Howard University’s Student Association hosted an election watch party where Howard students and staff sat and enjoyed food and music before receiving the results of the 2016 election. Leading up to Election Day, many Howard students expressed their sentiments toward both candidates and also talked about their trips to the polls on social media platforms, including Twitter, Snapchat, Instagram, and Facebook.
At the watch party, students represented several on-campus organizations, wore Black Lives Matter shirts, and many proudly showed off their recently earned voter stickers. As the event got started, students sat at tables discussing their feelings coming into Election Night, predictions as to who would end up victorious, as well as their predictions for the next four years. “I don’t think anything is gonna change” one student stated, which was answered with a frank “When does it ever?” Others expressed that in either case, a Trump presidency “probably wouldn’t last long” compared to a second Clinton term, which “would make more sense for a presidential legacy.”

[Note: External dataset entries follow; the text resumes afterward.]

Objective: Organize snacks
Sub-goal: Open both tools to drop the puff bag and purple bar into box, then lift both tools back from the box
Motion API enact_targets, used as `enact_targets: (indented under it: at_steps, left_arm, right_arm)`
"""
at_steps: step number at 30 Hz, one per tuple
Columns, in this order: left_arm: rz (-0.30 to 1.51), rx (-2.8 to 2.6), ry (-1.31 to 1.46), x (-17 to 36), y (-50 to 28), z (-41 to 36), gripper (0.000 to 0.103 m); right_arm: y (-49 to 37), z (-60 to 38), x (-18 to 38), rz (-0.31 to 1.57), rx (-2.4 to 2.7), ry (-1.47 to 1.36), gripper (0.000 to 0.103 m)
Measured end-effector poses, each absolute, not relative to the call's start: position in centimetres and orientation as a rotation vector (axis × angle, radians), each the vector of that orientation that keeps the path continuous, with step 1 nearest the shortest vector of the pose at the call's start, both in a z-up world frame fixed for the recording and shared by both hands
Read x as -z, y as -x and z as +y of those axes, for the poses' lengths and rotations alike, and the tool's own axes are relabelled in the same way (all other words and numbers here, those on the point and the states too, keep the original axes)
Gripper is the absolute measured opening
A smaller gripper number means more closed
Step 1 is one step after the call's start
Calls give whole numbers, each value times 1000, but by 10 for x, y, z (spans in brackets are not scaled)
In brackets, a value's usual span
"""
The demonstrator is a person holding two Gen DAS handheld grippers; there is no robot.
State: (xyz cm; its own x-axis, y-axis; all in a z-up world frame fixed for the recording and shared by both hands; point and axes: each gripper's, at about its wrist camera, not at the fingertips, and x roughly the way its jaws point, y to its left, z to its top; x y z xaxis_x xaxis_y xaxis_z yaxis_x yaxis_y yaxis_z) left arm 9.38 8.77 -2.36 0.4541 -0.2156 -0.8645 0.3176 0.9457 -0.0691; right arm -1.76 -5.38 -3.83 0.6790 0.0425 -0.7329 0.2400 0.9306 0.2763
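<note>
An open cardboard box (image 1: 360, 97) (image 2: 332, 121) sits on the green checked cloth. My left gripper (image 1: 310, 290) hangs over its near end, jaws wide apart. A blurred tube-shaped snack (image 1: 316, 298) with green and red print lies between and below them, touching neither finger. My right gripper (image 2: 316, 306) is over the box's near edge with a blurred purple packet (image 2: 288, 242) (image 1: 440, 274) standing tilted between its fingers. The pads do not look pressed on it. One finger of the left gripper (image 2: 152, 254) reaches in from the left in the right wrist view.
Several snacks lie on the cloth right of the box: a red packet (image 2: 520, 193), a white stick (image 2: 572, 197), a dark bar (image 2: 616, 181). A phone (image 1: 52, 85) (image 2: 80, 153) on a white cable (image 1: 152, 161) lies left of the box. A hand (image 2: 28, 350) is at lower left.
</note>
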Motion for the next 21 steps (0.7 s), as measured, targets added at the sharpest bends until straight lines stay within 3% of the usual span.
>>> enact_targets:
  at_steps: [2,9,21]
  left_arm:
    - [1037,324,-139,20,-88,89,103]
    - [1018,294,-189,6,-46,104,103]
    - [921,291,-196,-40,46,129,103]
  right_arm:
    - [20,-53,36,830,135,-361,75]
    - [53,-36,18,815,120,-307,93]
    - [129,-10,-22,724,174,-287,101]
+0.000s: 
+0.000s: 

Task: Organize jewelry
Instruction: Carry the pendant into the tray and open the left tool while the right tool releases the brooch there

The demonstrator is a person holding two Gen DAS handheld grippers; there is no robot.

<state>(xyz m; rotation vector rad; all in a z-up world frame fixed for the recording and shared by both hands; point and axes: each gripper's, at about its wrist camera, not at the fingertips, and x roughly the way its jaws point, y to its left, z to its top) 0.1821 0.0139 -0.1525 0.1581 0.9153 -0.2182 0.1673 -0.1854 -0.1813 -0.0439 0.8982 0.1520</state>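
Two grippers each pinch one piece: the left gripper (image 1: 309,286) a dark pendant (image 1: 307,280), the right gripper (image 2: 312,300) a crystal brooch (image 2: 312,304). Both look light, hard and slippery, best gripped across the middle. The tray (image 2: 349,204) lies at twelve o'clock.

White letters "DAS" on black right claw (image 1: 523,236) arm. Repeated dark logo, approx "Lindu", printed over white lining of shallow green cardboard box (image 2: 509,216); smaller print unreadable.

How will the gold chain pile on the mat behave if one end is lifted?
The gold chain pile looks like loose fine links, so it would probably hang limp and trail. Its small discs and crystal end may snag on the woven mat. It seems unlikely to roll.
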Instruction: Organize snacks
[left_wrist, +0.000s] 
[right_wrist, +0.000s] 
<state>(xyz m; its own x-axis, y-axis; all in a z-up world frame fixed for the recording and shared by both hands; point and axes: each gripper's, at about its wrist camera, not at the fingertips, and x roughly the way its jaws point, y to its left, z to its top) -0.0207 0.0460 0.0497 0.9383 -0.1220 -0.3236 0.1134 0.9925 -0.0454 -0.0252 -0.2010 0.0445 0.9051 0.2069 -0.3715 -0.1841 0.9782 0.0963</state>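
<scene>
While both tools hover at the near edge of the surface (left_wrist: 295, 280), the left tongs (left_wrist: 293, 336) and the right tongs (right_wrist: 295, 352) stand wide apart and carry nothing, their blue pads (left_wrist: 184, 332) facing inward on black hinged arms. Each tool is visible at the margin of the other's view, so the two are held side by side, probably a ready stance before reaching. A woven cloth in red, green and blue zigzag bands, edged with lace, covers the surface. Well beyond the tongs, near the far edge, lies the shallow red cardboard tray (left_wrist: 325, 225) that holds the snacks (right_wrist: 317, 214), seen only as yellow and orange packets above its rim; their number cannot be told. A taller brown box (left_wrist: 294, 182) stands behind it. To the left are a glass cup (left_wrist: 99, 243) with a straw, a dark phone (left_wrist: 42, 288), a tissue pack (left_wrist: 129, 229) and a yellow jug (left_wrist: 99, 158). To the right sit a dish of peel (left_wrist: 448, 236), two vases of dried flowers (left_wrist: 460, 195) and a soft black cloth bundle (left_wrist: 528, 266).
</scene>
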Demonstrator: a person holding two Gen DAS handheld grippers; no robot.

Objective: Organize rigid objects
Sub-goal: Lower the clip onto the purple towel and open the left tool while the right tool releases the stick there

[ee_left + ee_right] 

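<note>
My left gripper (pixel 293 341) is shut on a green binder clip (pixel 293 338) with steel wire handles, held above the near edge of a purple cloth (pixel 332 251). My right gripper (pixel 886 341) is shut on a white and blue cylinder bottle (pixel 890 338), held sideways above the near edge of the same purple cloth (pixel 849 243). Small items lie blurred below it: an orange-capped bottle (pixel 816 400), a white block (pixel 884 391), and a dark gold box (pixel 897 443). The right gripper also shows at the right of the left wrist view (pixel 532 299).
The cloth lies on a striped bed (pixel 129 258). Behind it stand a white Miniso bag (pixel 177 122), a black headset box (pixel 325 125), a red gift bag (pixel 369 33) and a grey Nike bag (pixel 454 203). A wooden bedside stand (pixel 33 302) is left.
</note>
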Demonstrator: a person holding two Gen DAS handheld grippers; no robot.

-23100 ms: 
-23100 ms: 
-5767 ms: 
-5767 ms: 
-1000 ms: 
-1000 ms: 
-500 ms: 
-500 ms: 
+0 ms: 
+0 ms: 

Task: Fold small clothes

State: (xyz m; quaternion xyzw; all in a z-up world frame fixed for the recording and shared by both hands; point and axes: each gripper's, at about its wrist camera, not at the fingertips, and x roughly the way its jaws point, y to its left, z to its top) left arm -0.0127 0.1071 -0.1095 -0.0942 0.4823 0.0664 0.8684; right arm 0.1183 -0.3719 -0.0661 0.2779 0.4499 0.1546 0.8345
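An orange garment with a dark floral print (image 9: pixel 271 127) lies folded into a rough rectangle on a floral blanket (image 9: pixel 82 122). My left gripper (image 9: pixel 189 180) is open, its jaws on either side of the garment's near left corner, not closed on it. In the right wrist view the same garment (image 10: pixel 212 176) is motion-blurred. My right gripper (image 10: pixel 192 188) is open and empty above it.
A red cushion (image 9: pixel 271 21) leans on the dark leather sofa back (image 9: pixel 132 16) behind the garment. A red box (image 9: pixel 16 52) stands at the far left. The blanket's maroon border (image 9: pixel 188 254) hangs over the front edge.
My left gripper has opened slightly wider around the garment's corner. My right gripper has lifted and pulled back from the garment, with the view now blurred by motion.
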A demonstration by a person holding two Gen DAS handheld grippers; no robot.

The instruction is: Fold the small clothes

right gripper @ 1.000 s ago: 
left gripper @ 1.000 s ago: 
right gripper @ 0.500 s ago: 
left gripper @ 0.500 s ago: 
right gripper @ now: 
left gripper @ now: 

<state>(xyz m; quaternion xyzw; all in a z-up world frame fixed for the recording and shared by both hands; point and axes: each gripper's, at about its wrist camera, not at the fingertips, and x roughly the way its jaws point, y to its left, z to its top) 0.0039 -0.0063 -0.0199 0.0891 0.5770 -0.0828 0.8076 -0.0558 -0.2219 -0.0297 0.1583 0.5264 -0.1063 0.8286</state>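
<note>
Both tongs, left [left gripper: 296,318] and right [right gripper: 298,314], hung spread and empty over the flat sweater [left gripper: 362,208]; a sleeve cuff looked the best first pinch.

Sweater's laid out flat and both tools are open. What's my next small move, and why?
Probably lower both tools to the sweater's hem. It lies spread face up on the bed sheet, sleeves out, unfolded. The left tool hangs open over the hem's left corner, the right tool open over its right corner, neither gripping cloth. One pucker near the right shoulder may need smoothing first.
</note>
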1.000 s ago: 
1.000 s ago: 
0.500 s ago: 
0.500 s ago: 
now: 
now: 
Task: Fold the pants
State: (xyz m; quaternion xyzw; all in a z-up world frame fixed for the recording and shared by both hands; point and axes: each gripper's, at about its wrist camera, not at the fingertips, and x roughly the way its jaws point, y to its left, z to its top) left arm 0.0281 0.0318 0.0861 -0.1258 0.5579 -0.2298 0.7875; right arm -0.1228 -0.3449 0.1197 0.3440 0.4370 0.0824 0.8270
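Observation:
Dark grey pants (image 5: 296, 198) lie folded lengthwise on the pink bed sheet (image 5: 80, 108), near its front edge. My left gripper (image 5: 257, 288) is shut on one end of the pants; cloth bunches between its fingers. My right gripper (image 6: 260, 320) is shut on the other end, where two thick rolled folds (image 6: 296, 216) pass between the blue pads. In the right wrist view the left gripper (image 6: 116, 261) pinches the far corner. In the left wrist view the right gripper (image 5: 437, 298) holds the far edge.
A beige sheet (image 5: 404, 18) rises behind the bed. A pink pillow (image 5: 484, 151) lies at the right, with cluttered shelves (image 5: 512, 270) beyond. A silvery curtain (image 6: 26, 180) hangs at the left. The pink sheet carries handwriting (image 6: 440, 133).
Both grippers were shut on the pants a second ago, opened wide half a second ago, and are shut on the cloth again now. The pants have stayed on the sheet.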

These sentiments reflect those of most college-age students, a vast majority of whom are first-time voters. However, it isn’t clear as to whether or not those sentiments will be reflected in actual voter turnout. In the 2012 election, Pew Research Center found that only 46% of eligible Millennial voters said they actually voted, the lowest voter turnout of all age groups.
Millennials are the largest voter demographic, and while it is too early to tell if more Millennials have actually turned out to polls, it is certain that this election has incited much more political interest among young people
Social media platforms were more heavily utilized this election season compared to past ones, making it easier for people to discuss their opinions and register to vote and allowing students attending schools out of state to more easily request absentee ballots.
As more polls closed, students cheered as their states appeared on the screen showing Clinton victories and booed at several states that were won by Donald Trump. The room became extremely anxious when it was revealed that Donald Trump won Texas (a red state with 38 electoral votes). In several interviews, students expressed that while the current projections caused some nervousness, they were certain Clinton would pull a landslide victory in the end.